**Exercise:**
Copy every line below that has the word "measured" in it.

**Supplied data:**
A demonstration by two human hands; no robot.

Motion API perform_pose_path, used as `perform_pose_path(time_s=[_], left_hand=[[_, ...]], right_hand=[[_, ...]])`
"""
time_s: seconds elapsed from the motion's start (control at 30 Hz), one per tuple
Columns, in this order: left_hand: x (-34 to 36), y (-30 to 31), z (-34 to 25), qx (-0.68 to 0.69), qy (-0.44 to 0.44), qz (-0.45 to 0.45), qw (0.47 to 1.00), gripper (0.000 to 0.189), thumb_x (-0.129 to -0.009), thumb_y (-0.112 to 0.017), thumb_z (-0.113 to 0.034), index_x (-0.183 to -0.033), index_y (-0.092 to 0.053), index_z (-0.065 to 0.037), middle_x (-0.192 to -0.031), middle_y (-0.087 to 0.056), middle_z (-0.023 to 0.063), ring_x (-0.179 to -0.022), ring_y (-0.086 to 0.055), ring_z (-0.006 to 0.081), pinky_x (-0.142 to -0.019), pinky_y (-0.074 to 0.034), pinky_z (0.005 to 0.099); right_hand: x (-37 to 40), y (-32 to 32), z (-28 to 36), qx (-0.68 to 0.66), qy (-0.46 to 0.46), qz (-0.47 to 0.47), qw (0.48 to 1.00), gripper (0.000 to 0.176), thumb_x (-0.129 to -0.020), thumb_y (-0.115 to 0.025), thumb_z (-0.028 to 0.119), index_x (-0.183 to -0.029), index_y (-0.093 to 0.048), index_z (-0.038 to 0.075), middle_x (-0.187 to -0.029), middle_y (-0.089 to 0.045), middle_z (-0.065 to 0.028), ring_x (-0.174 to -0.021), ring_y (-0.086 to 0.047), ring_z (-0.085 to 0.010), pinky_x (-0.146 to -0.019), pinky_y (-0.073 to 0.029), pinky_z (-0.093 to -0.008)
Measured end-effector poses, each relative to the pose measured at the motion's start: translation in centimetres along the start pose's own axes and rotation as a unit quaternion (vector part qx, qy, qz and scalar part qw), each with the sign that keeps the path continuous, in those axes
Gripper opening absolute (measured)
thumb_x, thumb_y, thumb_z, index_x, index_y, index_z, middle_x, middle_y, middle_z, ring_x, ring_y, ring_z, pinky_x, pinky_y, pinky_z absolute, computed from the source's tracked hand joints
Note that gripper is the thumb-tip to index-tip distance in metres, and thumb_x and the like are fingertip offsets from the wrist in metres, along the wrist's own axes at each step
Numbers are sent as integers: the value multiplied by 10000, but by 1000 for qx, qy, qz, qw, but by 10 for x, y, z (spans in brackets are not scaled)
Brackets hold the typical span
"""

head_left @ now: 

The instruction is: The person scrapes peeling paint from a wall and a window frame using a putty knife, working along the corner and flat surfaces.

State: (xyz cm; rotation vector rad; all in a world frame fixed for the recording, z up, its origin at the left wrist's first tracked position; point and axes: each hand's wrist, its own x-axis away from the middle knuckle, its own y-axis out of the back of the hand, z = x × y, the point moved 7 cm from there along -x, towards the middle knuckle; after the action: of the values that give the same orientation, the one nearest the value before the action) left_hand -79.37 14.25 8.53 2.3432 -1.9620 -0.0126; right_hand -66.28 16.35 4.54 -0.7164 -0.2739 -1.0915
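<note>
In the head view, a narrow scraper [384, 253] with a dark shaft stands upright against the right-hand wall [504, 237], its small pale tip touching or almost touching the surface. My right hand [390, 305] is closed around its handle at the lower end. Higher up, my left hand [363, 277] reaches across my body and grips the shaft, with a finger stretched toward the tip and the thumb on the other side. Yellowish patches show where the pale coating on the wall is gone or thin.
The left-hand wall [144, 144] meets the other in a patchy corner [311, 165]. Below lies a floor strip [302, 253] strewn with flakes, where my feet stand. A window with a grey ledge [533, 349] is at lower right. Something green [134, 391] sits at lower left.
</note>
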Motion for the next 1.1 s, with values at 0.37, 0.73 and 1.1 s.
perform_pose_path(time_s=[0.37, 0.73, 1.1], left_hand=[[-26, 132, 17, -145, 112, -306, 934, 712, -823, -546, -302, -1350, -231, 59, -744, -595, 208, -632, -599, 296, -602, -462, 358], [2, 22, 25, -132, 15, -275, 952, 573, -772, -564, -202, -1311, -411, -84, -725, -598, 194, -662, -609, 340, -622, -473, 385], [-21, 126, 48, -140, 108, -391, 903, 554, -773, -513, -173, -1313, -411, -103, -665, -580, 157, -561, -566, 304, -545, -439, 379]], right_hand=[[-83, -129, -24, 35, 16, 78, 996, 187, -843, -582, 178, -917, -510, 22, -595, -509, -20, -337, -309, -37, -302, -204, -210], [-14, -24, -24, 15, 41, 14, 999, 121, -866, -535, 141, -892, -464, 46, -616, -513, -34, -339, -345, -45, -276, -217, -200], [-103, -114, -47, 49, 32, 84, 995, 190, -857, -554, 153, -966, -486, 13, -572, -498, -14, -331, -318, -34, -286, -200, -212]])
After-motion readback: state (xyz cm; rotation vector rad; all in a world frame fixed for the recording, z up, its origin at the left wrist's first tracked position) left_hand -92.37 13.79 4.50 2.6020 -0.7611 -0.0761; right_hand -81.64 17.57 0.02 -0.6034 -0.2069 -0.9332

**Worked solution:**
Measured end-effector poses, each relative to the pose measured at the motion's start: translation in centimetres along the start pose's own axes and rotation as a unit quaternion (vector part qx, qy, qz and scalar part qw), each with the sign that keeps the path continuous, in those axes
Gripper opening absolute (measured)

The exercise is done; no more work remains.